Retype the entire listing, keeping every word as it is.

+++++

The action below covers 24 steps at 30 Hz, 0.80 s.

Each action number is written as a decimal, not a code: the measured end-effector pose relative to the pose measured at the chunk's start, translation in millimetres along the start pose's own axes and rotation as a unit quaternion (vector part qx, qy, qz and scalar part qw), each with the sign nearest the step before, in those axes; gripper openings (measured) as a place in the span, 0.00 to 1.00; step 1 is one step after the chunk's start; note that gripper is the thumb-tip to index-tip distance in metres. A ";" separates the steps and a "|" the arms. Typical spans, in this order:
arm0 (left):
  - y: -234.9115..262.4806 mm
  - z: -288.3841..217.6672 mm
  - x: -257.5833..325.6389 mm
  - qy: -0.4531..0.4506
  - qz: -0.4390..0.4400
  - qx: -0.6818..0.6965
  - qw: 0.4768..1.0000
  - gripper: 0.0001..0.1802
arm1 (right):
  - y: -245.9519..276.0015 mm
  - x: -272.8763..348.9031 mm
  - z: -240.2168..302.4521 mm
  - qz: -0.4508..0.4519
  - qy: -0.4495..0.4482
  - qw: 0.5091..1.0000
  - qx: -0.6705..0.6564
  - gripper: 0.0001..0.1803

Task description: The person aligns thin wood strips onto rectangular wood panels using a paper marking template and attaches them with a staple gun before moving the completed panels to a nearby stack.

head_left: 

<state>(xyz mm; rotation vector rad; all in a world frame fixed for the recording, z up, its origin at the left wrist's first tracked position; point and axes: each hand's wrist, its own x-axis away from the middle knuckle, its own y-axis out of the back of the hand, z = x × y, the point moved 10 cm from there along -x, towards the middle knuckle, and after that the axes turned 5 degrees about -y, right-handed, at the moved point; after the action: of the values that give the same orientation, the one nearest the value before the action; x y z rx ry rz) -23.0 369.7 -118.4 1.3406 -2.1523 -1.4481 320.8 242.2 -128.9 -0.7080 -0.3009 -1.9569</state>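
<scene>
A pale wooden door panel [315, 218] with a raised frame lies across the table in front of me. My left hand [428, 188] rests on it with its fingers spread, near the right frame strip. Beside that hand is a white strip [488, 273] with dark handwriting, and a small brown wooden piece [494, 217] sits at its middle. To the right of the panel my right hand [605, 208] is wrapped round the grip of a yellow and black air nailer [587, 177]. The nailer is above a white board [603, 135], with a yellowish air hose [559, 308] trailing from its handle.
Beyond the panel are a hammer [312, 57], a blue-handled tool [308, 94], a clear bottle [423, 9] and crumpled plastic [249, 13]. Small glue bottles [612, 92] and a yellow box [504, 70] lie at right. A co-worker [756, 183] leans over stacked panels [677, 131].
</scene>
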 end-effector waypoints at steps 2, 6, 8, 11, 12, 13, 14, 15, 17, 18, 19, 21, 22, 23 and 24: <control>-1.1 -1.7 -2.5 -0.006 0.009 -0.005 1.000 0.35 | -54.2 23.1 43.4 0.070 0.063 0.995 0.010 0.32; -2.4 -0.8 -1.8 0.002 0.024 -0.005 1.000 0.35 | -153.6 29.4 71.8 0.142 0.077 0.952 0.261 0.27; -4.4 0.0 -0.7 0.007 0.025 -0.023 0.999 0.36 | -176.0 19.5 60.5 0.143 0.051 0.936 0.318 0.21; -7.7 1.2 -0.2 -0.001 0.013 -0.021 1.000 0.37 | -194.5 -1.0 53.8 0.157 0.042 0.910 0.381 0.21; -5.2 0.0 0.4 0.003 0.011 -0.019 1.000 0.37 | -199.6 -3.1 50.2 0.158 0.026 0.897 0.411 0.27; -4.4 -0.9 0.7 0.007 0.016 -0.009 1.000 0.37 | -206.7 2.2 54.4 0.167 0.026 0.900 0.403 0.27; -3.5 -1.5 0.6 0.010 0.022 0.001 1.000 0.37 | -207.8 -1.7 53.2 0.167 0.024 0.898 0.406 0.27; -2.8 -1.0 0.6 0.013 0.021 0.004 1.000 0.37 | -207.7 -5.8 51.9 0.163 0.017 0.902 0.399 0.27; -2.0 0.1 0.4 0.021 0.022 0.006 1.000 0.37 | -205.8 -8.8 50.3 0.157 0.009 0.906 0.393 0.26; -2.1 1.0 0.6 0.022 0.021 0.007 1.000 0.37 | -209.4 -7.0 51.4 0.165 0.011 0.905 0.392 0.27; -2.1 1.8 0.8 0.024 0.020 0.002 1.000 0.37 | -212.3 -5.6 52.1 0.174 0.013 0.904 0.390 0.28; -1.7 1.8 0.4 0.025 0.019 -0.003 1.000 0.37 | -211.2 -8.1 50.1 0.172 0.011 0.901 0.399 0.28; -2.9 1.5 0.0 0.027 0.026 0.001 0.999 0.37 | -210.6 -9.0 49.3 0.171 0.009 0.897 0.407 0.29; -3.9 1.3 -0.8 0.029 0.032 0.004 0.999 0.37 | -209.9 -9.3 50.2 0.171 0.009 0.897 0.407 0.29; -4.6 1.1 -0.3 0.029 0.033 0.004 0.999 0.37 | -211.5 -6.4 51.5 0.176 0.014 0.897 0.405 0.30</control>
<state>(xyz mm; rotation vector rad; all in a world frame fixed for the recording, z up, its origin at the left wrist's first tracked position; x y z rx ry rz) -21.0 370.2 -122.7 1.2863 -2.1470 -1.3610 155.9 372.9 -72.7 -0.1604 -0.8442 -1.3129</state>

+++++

- Task answer:
The action below covers 24 steps at 30 Hz, 0.80 s.

Each action number is written as a decimal, not a code: the measured end-effector pose relative to the pose measured at the chunk's start, translation in millimetres along the start pose's own axes and rotation as a unit quaternion (vector part qx, qy, qz and scalar part qw), each with the sign nearest the step before, in those axes; gripper openings (measured) as a place in the span, 0.00 to 1.00; step 1 is one step after the chunk's start; note that gripper is the thumb-tip to index-tip distance in metres. A ";" separates the steps and a "|" the arms. Typical spans, in this order:
arm0 (left):
  - y: -234.9115..262.4806 mm
  - z: -288.3841..217.6672 mm
  - x: -257.5833..325.6389 mm
  - qy: -0.4531..0.4506
  - qz: -0.4390..0.4400
  - qx: -0.6818..0.6965
  - qw: 0.4768..1.0000
  - gripper: 0.0001..0.1802
arm1 (right):
  - y: -245.9519..276.0015 mm
  - x: -272.8763..348.9031 mm
  - z: -240.2168..302.4521 mm
  - qz: -0.4508..0.4519
  - qy: -0.4495..0.4482
  - qw: 0.5091..1.0000
  - qx: -0.6705..0.6564
  - gripper: 0.0001..0.1803

Task description: The person aligns thin wood strips onto rectangular wood panels using a paper marking template and attaches them with a staple gun before moving the completed panels to a nearby stack.

head_left: 

<state>(xyz mm; rotation vector rad; all in a world frame fixed for the recording, z up, its origin at the left wrist's first tracked position; point and axes: each hand's wrist, its own x-axis away from the middle knuckle, its own y-axis out of the back of the hand, z = x × y, the point moved 10 cm from there along -x, towards the middle knuckle, and after that the axes turned 5 degrees about -y, right-handed, at the moved point; after the action: of the values that give the same orientation, the one nearest the value before the action; x y z rx ry rz) -23.0 369.7 -118.4 1.3406 -2.1523 -1.4481 320.8 242.2 -128.9 -0.7080 -0.3009 -1.9569</state>
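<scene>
A pale wooden door panel [315, 218] with a raised frame lies across the table in front of me. My left hand [428, 188] rests on it with its fingers spread, near the right frame strip. Beside that hand is a white strip [488, 273] with dark handwriting, and a small brown wooden piece [494, 217] sits at its middle. To the right of the panel my right hand [605, 208] is wrapped round the grip of a yellow and black air nailer [587, 177]. The nailer is above a white board [603, 135], with a yellowish air hose [559, 308] trailing from its handle.
Beyond the panel are a hammer [312, 57], a blue-handled tool [308, 94], a clear bottle [423, 9] and crumpled plastic [249, 13]. Small glue bottles [612, 92] and a yellow box [504, 70] lie at right. A co-worker [756, 183] leans over stacked panels [677, 131].
</scene>
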 end-effector waypoints at steps 2, 6, 8, 11, 12, 13, 14, 15, 17, 18, 19, 21, 22, 23 and 24: <control>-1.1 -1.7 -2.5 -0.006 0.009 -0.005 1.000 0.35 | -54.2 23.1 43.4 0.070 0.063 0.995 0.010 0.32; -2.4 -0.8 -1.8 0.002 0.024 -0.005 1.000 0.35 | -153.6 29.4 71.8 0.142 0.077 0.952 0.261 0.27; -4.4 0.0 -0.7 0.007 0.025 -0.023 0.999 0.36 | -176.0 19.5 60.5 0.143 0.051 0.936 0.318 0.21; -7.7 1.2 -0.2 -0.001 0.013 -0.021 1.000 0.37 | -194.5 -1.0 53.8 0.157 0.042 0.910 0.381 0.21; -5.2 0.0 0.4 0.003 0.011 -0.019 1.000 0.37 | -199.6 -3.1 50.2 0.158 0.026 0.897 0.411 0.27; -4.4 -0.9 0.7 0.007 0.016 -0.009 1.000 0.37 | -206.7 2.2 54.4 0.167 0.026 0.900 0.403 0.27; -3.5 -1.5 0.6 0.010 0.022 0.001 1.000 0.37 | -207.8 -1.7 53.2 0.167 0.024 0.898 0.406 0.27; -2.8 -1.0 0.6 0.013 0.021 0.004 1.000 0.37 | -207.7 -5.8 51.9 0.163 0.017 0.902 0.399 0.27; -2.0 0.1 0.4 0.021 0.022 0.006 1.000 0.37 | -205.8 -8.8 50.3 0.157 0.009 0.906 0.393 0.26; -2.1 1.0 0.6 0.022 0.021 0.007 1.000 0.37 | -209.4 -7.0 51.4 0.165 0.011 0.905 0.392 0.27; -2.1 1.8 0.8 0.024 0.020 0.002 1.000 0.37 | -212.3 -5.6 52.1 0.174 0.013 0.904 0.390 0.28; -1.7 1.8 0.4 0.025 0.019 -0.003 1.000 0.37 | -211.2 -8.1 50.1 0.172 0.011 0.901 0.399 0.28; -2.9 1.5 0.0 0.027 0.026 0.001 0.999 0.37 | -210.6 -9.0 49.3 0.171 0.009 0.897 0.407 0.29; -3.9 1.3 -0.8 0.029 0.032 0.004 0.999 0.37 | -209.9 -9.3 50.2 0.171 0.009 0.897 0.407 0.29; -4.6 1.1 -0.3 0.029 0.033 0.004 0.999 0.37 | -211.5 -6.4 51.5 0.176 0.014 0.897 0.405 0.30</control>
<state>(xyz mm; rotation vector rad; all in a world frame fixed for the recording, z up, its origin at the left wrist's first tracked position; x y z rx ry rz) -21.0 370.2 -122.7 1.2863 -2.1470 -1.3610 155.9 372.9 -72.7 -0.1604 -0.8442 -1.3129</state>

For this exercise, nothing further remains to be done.